This morning’s release of the July Consumer Price Index (CPI) brought with it a rare event in the world of economics: a report that was refreshingly uneventful. Economists welcomed a “dull” inflation report—a sign that the Federal Reserve’s efforts to control inflation are finally paying off—after years of turbulent inflation figures.
For the first time in three years, the CPI reading has delivered what Bloomberg’s senior editor Chris Anstey described as “probably the dullest CPI we’ve had in a long while.” Analysts echoed this sentiment, using words like “tame” and “benign” to describe the latest data. As Chris Zaccarelli, Chief Investment Officer for Independent Advisor Alliance aptly put it, this report is “the ultimate ‘no news is good news'” situation.
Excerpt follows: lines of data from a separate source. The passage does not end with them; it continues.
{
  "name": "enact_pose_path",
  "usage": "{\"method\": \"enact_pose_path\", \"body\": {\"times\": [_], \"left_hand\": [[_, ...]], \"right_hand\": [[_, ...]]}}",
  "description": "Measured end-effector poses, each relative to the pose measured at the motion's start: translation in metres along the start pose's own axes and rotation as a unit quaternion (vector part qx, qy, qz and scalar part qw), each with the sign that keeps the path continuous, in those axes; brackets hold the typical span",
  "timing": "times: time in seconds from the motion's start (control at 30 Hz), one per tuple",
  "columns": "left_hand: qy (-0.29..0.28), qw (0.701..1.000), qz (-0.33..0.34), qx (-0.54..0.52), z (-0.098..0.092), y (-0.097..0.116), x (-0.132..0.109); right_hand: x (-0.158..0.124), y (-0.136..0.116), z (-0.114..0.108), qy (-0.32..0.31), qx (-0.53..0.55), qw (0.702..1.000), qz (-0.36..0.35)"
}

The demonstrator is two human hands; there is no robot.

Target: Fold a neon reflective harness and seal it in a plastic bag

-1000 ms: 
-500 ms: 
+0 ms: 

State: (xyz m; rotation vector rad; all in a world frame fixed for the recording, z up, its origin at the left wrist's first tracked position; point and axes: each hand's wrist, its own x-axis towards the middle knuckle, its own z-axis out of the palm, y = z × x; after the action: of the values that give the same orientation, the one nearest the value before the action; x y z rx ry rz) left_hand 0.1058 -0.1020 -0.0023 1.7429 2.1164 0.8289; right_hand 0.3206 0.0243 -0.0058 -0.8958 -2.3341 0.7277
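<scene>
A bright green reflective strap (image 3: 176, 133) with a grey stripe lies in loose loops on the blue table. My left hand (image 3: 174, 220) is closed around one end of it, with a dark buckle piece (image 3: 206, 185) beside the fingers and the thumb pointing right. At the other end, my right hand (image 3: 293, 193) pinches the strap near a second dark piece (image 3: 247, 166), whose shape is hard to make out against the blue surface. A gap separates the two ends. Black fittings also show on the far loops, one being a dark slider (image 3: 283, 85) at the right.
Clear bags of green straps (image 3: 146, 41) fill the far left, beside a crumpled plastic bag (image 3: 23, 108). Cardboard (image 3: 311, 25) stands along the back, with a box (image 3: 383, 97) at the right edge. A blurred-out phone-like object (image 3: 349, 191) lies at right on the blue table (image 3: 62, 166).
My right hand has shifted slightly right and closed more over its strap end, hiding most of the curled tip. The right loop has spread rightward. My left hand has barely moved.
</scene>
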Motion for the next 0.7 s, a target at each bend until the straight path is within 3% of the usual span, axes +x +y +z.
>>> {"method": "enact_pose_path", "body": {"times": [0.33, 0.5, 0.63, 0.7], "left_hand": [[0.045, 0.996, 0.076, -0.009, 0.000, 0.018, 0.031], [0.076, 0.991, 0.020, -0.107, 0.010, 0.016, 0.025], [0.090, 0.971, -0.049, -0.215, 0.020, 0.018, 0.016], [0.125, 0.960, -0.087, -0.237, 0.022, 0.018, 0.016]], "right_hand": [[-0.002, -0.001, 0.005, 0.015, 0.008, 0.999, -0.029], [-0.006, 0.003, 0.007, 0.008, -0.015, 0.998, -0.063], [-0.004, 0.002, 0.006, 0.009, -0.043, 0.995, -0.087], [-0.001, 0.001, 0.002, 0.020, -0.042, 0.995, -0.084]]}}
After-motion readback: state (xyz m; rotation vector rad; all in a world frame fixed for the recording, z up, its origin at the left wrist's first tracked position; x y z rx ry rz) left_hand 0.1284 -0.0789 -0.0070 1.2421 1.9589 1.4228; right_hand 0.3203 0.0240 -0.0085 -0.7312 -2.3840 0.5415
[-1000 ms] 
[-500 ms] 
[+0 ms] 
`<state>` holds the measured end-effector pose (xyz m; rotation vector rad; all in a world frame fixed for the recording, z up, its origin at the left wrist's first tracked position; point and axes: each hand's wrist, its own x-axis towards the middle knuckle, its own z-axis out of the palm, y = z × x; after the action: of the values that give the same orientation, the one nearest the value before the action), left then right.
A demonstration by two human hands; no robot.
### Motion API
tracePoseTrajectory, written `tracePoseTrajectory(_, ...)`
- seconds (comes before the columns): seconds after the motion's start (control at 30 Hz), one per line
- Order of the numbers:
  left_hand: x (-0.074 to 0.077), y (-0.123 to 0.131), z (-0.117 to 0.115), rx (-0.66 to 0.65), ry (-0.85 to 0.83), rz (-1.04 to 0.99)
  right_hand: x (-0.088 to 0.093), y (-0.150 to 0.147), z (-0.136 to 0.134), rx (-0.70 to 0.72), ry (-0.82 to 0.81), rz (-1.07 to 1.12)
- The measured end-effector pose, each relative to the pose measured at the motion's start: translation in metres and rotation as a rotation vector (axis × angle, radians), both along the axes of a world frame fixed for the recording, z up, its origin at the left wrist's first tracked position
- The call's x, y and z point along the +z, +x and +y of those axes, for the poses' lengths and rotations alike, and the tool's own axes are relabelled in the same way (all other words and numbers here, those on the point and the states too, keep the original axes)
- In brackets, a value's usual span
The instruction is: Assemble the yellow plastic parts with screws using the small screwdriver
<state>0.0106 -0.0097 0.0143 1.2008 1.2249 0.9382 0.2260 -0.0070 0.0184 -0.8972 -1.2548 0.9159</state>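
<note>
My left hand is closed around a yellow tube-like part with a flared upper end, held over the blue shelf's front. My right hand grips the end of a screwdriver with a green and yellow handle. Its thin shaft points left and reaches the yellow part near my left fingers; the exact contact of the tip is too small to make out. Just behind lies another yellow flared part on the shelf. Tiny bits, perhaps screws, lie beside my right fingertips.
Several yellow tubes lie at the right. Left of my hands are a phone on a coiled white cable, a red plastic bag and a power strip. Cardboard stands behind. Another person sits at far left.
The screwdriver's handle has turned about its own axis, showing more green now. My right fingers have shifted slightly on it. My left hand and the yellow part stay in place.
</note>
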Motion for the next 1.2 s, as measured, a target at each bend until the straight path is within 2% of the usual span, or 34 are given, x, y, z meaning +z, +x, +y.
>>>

This is exactly the kind of report the Federal Reserve has been hoping for—a sign that the economic disruptions caused by the pandemic are finally fading into the background. For the average person, it’s a moment to celebrate, as the headline inflation rate has dropped below 3% for the first time since 2021.
The inflation rate’s fall to 2.9%, down from over 9% just two years ago, is an extraordinary achievement. Historically, such a rapid and smooth decline in inflation without triggering a recession is a rare feat, seen only once in the past six decades, according to former Federal Reserve Chairman Alan Greenspan.
But while there’s much to celebrate, it’s important to remember that inflation’s impact is not uniform across all goods and services.
Despite the overall cooling of inflation, many people still feel the pinch, especially when it comes to essential expenses like housing. In fact, shelter costs—comprising rent and the equivalent costs for homeowners—accounted for a staggering 90% of the monthly increase in the CPI.
Housing costs rose more than 5% year-over-year in July, making it the biggest hurdle in the fight against inflation. This is particularly significant because shelter is the largest component of the CPI basket, and its persistent rise has slowed inflation’s overall descent.
There is, however, some good news on the horizon. Mortgage rates have begun to fall, hitting their lowest levels in over a year. Last week, the average rate for a 30-year mortgage dropped to 6.47%, down from 7.22% in May. As inflation continues to cool and the Federal Reserve starts to lower interest rates—likely beginning next month—housing costs are expected to stabilize. This, coupled with an increase in housing inventory, should further ease inflationary pressures.
Despite the lack of drama in July’s inflation report, its significance is undeniable. The steady decline in inflation signals a return to economic normalcy, offering relief to both economists and everyday consumers alike. However, the persistent rise in housing costs remains a challenge, though one that appears to be on the brink of resolution. As we move forward, the hope is that this trend continues, bringing further stability to the economy and easing the financial burden on households across the country.